THE APARTMENT (1960). A year after collaborating on the immortal Some Like It Hot, writer-director-producer Billy Wilder, co-writer I.A.L. Diamond and star Jack Lemmon reteamed for another screen gem that attained classic status in about as much time as it takes to comb one's hair. Yet such instant accolades were nothing more than a work of art receiving its proper due, and even 48 years later, this brilliant comedy has lost none of its luster. Lemmon stars as C.C. Baxter, an office underling who finds himself on a career trajectory toward executive status thanks to his compliance in allowing his apartment to be used by company superiors looking for a secluded place to take their mistresses. A bachelor with no friends or lovers, Baxter takes a liking to elevator operator Fran Kubelik (Shirley MacLaine) and is understandably upset when he discovers that she's the latest conquest of company bigwig and married man Jeff Sheldrake (Fred MacMurray). A tender, tentative romance that's also a scathing look at office politics, The Apartment works primarily because of the achingly heartfelt performances by Lemmon and MacLaine. Nominated for 10 Academy Awards, this earned five, including Best Picture, Director and Original Screenplay.
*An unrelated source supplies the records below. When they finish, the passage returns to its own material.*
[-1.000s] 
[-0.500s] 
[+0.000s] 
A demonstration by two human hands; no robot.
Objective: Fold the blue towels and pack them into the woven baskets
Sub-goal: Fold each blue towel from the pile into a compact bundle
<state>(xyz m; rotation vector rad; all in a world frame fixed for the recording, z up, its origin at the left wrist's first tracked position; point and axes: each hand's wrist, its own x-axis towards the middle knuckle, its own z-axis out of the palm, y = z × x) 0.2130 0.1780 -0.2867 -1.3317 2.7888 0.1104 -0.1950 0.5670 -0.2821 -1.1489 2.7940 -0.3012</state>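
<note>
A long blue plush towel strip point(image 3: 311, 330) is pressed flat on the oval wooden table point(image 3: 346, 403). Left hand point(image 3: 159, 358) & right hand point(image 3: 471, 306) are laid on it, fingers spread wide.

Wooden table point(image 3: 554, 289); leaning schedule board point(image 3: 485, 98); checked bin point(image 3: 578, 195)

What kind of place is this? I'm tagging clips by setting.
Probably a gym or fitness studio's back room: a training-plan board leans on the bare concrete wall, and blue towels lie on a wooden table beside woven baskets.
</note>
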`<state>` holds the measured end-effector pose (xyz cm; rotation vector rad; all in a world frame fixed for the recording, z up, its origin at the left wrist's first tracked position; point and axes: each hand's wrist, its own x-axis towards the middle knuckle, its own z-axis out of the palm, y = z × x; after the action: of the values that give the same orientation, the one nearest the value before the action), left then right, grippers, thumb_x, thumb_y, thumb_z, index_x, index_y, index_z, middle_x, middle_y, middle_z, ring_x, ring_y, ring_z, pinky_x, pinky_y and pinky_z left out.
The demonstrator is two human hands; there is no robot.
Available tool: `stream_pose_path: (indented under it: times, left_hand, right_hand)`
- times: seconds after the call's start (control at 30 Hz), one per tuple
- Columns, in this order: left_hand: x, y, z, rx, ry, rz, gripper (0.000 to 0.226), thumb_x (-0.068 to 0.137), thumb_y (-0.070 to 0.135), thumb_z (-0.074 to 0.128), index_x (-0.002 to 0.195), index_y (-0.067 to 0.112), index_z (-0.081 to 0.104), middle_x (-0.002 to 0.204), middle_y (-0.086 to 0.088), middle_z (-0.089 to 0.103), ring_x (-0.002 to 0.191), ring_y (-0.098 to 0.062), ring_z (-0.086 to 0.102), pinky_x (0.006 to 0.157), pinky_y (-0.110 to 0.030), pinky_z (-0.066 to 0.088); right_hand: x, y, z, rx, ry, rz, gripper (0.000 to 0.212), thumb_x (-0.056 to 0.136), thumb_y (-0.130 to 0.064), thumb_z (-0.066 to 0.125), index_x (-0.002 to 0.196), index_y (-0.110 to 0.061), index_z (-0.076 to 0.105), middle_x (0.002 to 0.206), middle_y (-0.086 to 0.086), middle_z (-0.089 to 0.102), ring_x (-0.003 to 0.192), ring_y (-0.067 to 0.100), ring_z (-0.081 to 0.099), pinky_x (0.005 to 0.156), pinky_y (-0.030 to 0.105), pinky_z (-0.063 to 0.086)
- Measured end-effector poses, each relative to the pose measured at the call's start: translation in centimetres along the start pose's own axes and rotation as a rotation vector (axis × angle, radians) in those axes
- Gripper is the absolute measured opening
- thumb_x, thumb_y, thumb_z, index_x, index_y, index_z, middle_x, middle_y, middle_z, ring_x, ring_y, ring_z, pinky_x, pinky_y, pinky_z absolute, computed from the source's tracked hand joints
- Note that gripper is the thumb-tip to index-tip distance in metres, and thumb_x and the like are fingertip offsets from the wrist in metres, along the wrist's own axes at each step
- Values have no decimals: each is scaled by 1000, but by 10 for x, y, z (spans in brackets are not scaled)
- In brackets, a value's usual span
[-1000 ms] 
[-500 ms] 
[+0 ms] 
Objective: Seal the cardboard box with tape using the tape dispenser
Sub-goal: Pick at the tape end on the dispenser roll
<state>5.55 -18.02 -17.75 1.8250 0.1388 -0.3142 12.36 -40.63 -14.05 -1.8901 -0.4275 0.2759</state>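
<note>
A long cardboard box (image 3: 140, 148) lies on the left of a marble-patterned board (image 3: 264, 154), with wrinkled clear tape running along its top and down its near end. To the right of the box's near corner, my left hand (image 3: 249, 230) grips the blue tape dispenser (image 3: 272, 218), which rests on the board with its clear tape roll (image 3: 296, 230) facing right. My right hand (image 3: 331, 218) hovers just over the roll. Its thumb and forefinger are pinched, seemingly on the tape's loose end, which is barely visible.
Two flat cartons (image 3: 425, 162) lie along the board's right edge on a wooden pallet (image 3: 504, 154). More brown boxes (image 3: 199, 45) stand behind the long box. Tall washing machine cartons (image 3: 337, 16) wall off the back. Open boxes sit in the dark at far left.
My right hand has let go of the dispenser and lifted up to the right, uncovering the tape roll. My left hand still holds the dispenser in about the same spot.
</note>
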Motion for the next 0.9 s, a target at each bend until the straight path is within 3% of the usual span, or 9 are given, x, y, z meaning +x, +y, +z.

DVD extras include audio commentary by film historian Bruce Block, a making-of documentary, and a short piece on Lemmon.
Movie: ****
Extras: **1/2
GOYA'S GHOSTS (2007). Eight years was too long to wait for the next film from the great Milos Forman (Amadeus, Hair, One Flew Over the Cuckoo's Nest), and the fact that Goya's Ghosts isn't better feels like an outright betrayal of our collective patience. Directing his first picture since 1999's underrated Man on the Moon, Forman (who also co-scripted with Jean-Claude Carriere) has crafted a visually stunning but dramatically sloppy drama that kicks off in Madrid at the end of the 18th century, when Brother Lorenzo (Javier Bardem) emerges as a major player in the Spanish Inquisition that led to the torture, imprisonment and (often) deaths of innocents falsely accused of sinning against the Catholic Church. One such victim turns out to be Ines (Natalie Portman), a lovely lass whose refusal of pork at a local tavern (she doesn't like the taste) brands her as a "Judaizer." Stellan Skarsgard is effective as artist Francisco de Goya, who bears witness to the film's events, and it's a pity he doesn't rack up more screen time. Bardem is quietly menacing while Portman earns our sympathy – at least until she's saddled with a second role during the picture's final hour. Indeed, what had been working as a somber study of absolute power corrupting absolutely gets derailed when the story leaps forward 15 years, presenting us with jarring tonal shifts and wallowing in implausible melodrama. The total immersion into the film's staggering production values helps a great deal, but even it can't obscure a storyline that turns so silly, you half-expect Mel Brooks to show up reprising his "Inquisition" musical number from History of the World Part I.
DVD extras include a 2-minute behind-the-scenes featurette (hardly worth the effort) and 14 trailers.
Movie: **1/2
Extras: *1/2
INTO THE WILD (2007). Sean Penn's performances – even the fine ones – can best be described as overwrought, but place the actor behind the camera, and the opposite holds true: As a director, his preference has been for subtlety rather than showboating. Into the Wild finds him turning in his best directorial effort to date; adapting Jon Krakauer's based-on-fact novel, he has fashioned a somber, reflective film about a young man whose actions are so open to interpretation that where some will see an idealist, others will see an obnoxious brat; where some will see a martyr, others will merely see a moron. Emile Hirsch delivers a strong performance as Chris McCandless, a well-to-do college graduate who donates all of his savings to charity and heads for the wilderness. Determined to leave society and all its hypocrisies behind, he treks all over North America's untamed terrain, meeting a wide range of interesting individuals along the way (among them ones played by Oscar-nominated Hal Holbrook and scene-stealing Brian Dierker). Into the Wild is especially memorable in the manner in which it offers no absolutes: Functioning as a bookend piece to Werner Herzog's excellent documentary Grizzly Man, it demonstrates that nature is as beastly as it is beautiful, and even noble aspirations run the risk of getting trampled under its imposing weight. All of the characters have their say, yet even when people's opinions run counter to each other's, everyone is making sense and no one is being disingenuous. Penn obviously feels enormous sympathy for his protagonist, yet he doesn't present him as a saint, only a charismatic if troubled kid whose defining feature is that he managed to live a life less ordinary.
The Collector's Edition doesn't contain much in the way of extra material, yet it's oddly been split up onto two discs; bonuses consist of two making-of pieces totaling 40 minutes and theatrical trailers.